不洗算了。乔唯一哼了一声,说,反正脏的是你自己,不是我。
毕竟容隽虽然(rán )能克制住自己,可是不怀好意(yì )也不是一天两天了,手都受伤了还这么作,她不(bú )趁机给他点教训,那不是浪费机会?
见到这样的情形,乔唯一微微叹息了一声(shēng ),不再多说什么,转头带路。
乔唯一抵达医院病(bìng )房的时候,病房里已经聚集了(le )好些人,除了跟容隽打比赛的两名队友,还有好(hǎo )几个陌生人,有在忙着跟医生(shēng )咨询容隽的伤情的,有在跑前跑后办手续的,还(hái )有忙着打电话汇报情况的。

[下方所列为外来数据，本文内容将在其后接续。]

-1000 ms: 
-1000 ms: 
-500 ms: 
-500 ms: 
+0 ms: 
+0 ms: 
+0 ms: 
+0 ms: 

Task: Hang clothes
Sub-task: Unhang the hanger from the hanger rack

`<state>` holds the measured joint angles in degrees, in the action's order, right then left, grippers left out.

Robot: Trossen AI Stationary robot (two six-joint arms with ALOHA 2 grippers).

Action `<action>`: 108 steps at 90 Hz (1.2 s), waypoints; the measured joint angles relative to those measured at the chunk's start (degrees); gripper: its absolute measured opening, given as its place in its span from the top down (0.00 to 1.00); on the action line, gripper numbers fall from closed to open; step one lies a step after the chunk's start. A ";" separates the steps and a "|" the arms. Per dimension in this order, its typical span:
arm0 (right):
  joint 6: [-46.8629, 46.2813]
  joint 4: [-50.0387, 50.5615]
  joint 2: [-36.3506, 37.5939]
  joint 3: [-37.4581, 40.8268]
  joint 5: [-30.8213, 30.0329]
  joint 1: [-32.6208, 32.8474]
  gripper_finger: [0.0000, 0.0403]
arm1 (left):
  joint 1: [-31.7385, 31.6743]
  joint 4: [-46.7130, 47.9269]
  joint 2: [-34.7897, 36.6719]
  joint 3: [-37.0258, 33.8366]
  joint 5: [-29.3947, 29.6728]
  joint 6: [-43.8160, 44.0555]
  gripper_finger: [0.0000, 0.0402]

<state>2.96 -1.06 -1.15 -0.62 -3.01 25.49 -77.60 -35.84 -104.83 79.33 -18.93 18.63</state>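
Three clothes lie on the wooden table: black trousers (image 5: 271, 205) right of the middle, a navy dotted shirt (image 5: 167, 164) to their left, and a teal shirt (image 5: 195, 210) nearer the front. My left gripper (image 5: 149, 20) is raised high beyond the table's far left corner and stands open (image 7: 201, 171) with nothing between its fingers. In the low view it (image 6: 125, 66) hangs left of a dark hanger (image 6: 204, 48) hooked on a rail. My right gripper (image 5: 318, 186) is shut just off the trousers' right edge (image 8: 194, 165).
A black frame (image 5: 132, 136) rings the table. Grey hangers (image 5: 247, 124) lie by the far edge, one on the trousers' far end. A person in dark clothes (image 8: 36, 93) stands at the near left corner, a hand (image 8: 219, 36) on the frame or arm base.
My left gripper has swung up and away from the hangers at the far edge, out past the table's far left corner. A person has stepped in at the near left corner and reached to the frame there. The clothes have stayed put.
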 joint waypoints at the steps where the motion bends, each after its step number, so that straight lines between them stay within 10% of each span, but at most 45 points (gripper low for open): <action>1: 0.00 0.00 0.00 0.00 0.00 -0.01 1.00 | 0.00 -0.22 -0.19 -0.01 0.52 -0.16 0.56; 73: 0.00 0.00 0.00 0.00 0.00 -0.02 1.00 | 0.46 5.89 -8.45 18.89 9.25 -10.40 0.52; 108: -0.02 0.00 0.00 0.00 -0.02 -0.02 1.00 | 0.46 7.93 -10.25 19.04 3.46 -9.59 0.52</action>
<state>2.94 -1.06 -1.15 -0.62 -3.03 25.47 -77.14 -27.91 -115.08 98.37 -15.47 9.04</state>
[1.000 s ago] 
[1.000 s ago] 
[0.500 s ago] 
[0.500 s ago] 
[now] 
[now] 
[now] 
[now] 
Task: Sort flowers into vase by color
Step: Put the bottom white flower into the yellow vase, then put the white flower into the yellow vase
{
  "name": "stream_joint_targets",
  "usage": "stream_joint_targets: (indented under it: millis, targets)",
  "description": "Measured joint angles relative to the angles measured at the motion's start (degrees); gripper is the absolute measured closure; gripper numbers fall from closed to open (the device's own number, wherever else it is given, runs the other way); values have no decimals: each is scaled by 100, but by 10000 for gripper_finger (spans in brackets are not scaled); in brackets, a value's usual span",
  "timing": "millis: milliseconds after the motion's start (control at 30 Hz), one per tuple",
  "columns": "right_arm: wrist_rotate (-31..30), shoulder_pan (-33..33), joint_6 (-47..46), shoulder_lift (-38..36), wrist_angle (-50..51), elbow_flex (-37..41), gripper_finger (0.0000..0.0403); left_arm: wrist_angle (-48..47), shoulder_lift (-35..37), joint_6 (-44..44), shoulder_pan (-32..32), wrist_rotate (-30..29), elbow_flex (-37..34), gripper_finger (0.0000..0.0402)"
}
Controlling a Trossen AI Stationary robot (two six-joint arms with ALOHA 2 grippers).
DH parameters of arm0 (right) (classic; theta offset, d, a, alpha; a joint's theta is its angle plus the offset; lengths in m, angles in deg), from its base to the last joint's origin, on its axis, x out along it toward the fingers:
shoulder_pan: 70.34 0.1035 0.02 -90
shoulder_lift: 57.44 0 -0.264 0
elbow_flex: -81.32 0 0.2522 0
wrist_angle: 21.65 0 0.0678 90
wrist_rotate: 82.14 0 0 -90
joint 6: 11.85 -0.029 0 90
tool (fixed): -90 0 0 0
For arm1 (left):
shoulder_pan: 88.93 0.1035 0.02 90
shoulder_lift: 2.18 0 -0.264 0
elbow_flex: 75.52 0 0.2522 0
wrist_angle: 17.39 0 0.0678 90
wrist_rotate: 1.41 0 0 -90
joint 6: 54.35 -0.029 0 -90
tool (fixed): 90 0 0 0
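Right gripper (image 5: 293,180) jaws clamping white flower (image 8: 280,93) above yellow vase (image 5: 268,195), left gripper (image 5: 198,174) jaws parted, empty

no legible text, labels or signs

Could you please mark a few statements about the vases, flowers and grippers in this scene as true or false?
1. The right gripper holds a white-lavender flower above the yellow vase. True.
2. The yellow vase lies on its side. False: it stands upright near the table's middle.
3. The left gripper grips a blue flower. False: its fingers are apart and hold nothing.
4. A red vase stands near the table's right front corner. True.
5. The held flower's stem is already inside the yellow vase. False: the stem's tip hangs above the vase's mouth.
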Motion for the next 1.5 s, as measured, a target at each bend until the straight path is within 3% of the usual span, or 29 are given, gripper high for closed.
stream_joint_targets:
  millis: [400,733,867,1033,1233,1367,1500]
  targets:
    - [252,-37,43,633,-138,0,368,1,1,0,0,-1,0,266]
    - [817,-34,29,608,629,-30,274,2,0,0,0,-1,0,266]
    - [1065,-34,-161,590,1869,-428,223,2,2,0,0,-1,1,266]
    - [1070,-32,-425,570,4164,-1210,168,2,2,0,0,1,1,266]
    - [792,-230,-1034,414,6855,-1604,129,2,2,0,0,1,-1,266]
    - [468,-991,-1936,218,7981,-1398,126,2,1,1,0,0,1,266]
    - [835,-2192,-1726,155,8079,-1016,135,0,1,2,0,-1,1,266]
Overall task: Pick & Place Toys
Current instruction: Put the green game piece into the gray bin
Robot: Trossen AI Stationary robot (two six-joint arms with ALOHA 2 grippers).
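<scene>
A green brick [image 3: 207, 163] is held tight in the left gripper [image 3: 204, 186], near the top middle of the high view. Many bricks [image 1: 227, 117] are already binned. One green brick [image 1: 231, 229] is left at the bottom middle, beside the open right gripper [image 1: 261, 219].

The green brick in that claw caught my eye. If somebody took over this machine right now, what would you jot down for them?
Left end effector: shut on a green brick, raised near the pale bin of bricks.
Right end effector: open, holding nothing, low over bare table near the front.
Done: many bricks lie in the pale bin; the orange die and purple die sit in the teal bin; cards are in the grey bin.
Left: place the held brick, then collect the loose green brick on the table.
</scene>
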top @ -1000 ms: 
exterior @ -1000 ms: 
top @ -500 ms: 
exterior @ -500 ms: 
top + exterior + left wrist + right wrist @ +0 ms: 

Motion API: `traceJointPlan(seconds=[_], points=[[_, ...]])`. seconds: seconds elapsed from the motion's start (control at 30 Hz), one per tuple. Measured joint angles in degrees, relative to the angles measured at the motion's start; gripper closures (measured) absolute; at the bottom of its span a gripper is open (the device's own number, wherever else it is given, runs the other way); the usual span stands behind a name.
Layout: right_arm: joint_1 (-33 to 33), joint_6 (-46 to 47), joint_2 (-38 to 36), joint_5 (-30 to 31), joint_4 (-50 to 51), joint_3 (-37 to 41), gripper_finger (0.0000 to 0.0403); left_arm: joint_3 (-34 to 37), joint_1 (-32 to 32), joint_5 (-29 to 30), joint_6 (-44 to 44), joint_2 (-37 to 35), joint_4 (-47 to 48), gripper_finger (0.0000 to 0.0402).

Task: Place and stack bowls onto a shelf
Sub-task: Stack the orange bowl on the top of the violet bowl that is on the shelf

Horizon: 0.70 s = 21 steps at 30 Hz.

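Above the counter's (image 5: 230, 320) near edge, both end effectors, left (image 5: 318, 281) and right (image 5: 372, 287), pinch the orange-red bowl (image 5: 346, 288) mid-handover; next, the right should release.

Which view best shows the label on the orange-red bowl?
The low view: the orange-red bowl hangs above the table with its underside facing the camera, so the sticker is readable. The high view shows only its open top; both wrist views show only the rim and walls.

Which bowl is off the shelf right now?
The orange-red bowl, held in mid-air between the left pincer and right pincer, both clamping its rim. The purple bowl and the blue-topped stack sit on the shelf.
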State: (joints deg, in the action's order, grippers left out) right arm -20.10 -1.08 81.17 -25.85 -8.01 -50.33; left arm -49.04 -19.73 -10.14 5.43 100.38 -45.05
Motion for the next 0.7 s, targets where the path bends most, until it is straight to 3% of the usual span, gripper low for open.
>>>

乔仲兴也听到了门铃声,正从厨房里探出头来,看(kàn )见门口的一幕,一愣之后很快笑着走了出来,唯(wéi )一回来啦!
乔仲兴听了,心头(tóu )一时大为感怀,看向容隽时,他却只是轻松地微(wēi )微挑眉一笑,仿佛只是在说一(yī )件稀松平常的事情。
乔唯一虽然口口声声地说要(yào )回学校去上课,事实上白天的大部分时间,以及每一个晚上依然是待在他的病(bìng )房里的。
乔唯一坐在他腿上,看着他微微有些迷(mí )离的眼神,顿了顿才道:他们(men )很烦是不是?放心吧,虽然是亲戚,但是其实来(lái )往不多,每年可能就这么一两(liǎng )天而已。
容隽这才道:刚才那几个都是我爸手底(dǐ )下的人,做事一板一眼的,懒得跟他们打交道。